Segment Open
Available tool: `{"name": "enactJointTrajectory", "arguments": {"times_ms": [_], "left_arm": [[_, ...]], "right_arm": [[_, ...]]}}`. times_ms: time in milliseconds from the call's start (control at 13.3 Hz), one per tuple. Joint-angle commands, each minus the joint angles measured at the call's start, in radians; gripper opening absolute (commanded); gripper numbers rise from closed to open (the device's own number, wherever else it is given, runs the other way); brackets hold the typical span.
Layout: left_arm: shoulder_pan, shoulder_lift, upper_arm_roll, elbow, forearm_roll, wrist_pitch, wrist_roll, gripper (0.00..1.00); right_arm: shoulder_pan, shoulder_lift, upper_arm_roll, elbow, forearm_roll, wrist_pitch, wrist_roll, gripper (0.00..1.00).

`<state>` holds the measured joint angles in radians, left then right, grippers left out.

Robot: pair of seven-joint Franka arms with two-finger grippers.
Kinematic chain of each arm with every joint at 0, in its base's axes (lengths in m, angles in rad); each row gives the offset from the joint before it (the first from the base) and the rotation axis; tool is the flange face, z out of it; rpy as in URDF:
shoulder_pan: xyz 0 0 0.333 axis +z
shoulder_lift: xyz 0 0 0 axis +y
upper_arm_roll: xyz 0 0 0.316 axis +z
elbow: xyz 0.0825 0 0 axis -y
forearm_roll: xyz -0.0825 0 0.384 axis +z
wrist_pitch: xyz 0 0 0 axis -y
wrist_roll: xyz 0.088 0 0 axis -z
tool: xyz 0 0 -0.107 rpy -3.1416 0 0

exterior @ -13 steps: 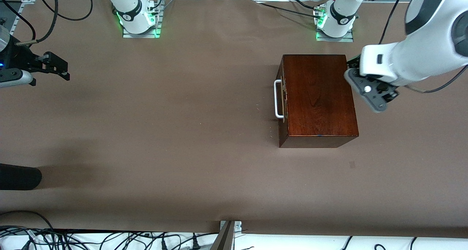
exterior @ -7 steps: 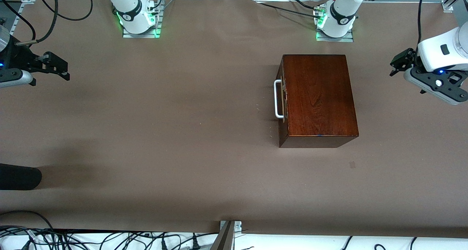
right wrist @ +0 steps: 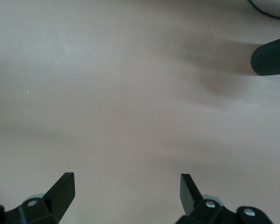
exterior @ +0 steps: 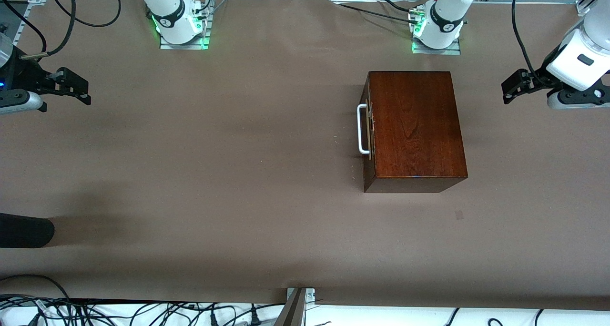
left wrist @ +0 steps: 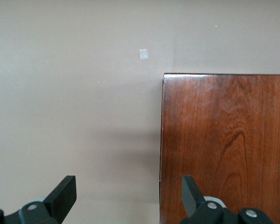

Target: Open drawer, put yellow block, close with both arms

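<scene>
- Since a second ago the left claw (exterior: 509,88) has drawn away from the box (exterior: 414,126) toward its own end of the worktop (exterior: 238,173).
- Right claw (exterior: 76,88) waits, fingers spread, over bare worktop.
- Drawer (exterior: 367,128) shut; white handle (exterior: 361,128) faces the right arm's end.
- Left claw spread open, holding nothing.

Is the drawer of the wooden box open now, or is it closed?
Closed. The drawer front sits flush against the wooden box, with only its white handle sticking out; no pale tray shows.
</scene>
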<state>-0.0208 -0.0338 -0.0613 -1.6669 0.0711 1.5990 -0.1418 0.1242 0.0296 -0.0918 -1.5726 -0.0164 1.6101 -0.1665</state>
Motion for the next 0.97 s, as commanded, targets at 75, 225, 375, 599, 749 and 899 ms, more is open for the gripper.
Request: {"name": "enactJointTrajectory", "arguments": {"times_ms": [75,225,375,599,749,899], "left_arm": [[-0.014,-0.028,0.035,-0.047,-0.024,0.013,-0.021,1.0],[-0.018,-0.023,0.037,-0.043,-0.024,-0.002,-0.027,1.0],[-0.016,-0.018,0.035,-0.036,-0.024,-0.007,-0.025,1.0],[-0.016,-0.009,0.026,-0.028,-0.013,-0.014,-0.024,1.0],[-0.01,-0.005,0.025,-0.019,-0.016,-0.019,-0.024,1.0],[-0.01,-0.005,0.021,-0.017,-0.014,-0.024,-0.024,1.0]], "right_arm": [[0.005,0.004,-0.002,0.016,0.001,-0.004,0.013,1.0],[0.005,0.004,-0.002,0.016,0.001,-0.007,0.013,1.0],[0.005,0.004,-0.002,0.016,0.001,-0.007,0.013,1.0],[0.005,0.004,-0.002,0.014,0.003,-0.009,0.013,1.0],[0.005,0.004,-0.002,0.014,0.001,-0.01,0.013,1.0],[0.005,0.004,-0.002,0.016,0.001,-0.009,0.013,1.0]]}}
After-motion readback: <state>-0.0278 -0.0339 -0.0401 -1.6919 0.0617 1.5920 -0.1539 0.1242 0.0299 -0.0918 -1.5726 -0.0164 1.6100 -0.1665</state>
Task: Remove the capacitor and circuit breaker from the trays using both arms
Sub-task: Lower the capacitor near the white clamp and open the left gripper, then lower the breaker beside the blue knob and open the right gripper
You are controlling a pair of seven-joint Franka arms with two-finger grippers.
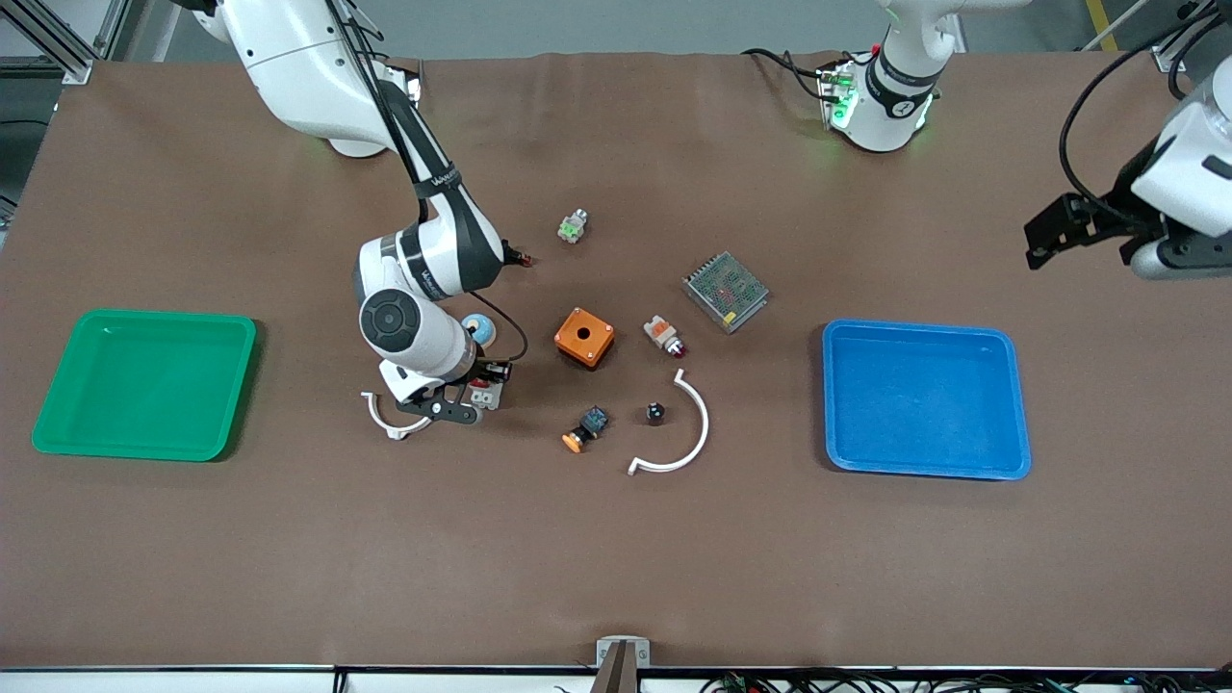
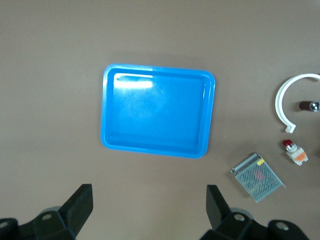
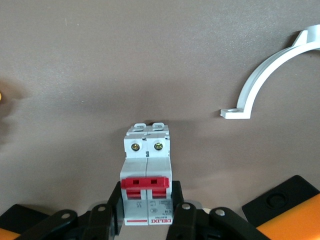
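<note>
- Front view: the right gripper (image 1: 478,393), left of centre frame, jaws clamped on the breaker (image 1: 486,394), low over the desk (image 1: 616,558). The capacitor (image 1: 655,413), a tiny black cylinder, sits centre frame; its axis cannot be told.
- Left wrist view: the left gripper (image 2: 149,205) waits with jaws wide and empty, at the bottom edge below the blue tray (image 2: 108,112).
- Right wrist view: the breaker, light grey with red levers, long axis running up the frame.

Front camera: high, across the table (image 1: 616,558) from the robot bases, angled steeply down, taking in the whole surface.

Left wrist camera: well up, facing straight down over the blue tray (image 2: 157,112) toward the left arm's end. Shares with the front view the tray, the mesh-cased box (image 2: 257,177) and one white curved bracket (image 2: 285,102).

Right wrist camera: low and close to the table, breaker (image 3: 147,175) filling the foreground. Shares with the front view the breaker and a second white curved bracket (image 3: 265,85).
</note>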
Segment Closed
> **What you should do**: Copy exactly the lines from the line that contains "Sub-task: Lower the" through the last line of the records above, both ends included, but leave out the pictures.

> **Task result**:
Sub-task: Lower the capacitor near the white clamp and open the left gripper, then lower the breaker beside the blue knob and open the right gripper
You are controlling a pair of seven-joint Franka arms with two-finger grippers.
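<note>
- Front view: the right gripper (image 1: 478,393), left of centre frame, jaws clamped on the breaker (image 1: 486,394), low over the desk (image 1: 616,558). The capacitor (image 1: 655,413), a tiny black cylinder, sits centre frame; its axis cannot be told.
- Left wrist view: the left gripper (image 2: 149,205) waits with jaws wide and empty, at the bottom edge below the blue tray (image 2: 108,112).
- Right wrist view: the breaker, light grey with red levers, long axis running up the frame.

Front camera: high, across the table (image 1: 616,558) from the robot bases, angled steeply down, taking in the whole surface.

Left wrist camera: well up, facing straight down over the blue tray (image 2: 157,112) toward the left arm's end. Shares with the front view the tray, the mesh-cased box (image 2: 257,177) and one white curved bracket (image 2: 285,102).

Right wrist camera: low and close to the table, breaker (image 3: 147,175) filling the foreground. Shares with the front view the breaker and a second white curved bracket (image 3: 265,85).
</note>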

Nothing remains to be written for this exercise.